◆ Work order
From the line below that contains "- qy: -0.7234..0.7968" to the line that contains "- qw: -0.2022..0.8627", repeat every line exactly, both ends included, and nothing else.

◆ Dataset content
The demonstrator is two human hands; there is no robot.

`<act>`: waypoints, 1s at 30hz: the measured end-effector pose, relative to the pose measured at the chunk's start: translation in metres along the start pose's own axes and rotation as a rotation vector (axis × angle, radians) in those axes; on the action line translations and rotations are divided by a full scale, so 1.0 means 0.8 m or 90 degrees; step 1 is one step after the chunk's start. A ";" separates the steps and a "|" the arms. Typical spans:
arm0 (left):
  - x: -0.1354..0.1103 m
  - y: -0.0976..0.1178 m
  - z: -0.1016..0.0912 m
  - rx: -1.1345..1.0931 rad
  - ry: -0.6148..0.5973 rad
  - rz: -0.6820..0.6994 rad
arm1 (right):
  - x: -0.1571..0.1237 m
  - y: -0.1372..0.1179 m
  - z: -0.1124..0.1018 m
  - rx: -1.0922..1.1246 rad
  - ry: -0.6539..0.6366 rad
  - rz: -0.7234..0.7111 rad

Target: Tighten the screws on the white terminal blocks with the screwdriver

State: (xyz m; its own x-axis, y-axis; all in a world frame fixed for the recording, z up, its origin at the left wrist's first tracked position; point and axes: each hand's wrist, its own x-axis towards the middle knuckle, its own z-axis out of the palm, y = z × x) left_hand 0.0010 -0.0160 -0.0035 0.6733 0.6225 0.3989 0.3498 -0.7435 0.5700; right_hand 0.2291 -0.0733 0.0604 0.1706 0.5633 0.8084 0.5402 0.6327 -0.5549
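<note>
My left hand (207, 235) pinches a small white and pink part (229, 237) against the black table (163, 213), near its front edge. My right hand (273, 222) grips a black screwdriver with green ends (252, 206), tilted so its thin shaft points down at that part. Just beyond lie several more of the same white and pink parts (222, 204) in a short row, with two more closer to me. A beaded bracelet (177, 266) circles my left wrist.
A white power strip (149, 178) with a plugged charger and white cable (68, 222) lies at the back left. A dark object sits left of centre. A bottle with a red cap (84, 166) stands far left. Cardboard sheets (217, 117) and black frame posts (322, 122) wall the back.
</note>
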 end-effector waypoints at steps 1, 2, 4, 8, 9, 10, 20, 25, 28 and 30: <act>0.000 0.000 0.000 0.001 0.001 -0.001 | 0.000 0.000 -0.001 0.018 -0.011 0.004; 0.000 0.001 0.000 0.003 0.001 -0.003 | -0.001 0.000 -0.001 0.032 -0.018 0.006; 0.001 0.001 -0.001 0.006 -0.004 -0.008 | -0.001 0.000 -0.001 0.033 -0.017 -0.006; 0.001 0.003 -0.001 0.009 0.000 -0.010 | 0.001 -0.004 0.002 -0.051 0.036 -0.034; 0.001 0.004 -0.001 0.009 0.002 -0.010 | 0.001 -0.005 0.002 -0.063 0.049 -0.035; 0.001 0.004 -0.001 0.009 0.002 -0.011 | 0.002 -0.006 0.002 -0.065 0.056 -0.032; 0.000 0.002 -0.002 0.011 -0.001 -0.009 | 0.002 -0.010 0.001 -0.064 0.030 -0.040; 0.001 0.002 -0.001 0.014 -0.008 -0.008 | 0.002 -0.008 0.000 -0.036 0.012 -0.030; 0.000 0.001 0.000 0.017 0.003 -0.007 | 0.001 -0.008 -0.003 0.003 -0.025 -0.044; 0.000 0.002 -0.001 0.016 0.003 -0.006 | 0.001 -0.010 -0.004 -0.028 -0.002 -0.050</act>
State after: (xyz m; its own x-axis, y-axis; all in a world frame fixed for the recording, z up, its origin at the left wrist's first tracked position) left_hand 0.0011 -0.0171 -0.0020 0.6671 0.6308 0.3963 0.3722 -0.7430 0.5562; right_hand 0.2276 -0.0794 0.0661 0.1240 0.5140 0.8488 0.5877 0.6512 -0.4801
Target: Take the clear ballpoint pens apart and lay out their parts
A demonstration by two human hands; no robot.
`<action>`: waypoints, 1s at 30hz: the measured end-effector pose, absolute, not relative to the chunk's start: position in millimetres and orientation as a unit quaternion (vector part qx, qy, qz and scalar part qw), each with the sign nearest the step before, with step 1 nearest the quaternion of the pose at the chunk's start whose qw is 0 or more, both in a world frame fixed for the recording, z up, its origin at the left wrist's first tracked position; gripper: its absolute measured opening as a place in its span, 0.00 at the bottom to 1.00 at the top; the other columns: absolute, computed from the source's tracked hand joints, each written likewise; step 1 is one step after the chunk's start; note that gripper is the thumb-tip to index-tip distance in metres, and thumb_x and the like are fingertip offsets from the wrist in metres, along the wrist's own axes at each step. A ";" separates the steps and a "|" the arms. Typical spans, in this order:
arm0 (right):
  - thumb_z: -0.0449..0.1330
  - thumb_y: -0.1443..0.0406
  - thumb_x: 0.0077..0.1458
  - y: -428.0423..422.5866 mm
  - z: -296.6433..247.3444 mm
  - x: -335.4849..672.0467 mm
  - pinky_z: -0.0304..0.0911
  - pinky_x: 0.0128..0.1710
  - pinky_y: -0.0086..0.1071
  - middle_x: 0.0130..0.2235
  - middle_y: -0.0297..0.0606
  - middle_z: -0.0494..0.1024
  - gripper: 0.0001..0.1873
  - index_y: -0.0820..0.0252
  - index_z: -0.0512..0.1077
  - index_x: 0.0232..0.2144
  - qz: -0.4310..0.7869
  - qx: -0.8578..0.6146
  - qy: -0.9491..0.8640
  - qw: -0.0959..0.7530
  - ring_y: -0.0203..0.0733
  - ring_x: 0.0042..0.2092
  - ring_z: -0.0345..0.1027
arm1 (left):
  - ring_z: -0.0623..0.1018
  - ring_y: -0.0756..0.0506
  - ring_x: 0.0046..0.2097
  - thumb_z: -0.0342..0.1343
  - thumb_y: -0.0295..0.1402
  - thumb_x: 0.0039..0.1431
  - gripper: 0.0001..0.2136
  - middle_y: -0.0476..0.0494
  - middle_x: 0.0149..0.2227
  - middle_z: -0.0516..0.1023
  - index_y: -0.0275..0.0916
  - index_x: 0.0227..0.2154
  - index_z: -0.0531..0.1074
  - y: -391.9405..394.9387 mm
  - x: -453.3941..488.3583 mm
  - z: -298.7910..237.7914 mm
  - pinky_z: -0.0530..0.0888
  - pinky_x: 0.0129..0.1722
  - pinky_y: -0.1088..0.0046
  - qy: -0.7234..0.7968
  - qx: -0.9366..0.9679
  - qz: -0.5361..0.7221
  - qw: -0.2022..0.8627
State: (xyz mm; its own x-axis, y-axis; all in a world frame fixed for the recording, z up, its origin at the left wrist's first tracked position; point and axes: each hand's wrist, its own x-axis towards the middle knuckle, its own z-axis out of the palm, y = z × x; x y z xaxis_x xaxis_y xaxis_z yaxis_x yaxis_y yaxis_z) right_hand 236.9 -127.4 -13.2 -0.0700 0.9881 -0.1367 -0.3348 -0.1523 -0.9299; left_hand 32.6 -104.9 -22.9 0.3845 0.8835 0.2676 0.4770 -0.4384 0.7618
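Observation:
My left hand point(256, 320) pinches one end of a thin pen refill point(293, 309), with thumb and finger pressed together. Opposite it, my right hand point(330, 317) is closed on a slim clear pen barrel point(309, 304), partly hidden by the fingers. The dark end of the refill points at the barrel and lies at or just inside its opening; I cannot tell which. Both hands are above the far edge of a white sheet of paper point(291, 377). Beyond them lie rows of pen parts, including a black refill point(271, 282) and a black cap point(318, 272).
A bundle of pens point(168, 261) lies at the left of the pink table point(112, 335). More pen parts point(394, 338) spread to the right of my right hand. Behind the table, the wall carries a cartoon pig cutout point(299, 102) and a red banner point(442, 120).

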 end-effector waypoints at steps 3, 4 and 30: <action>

◆ Your solution
  - qy: -0.7234..0.7968
  - qx: -0.9366..0.9679
  - qz: -0.5361..0.7221
  - qw: -0.2022..0.8627

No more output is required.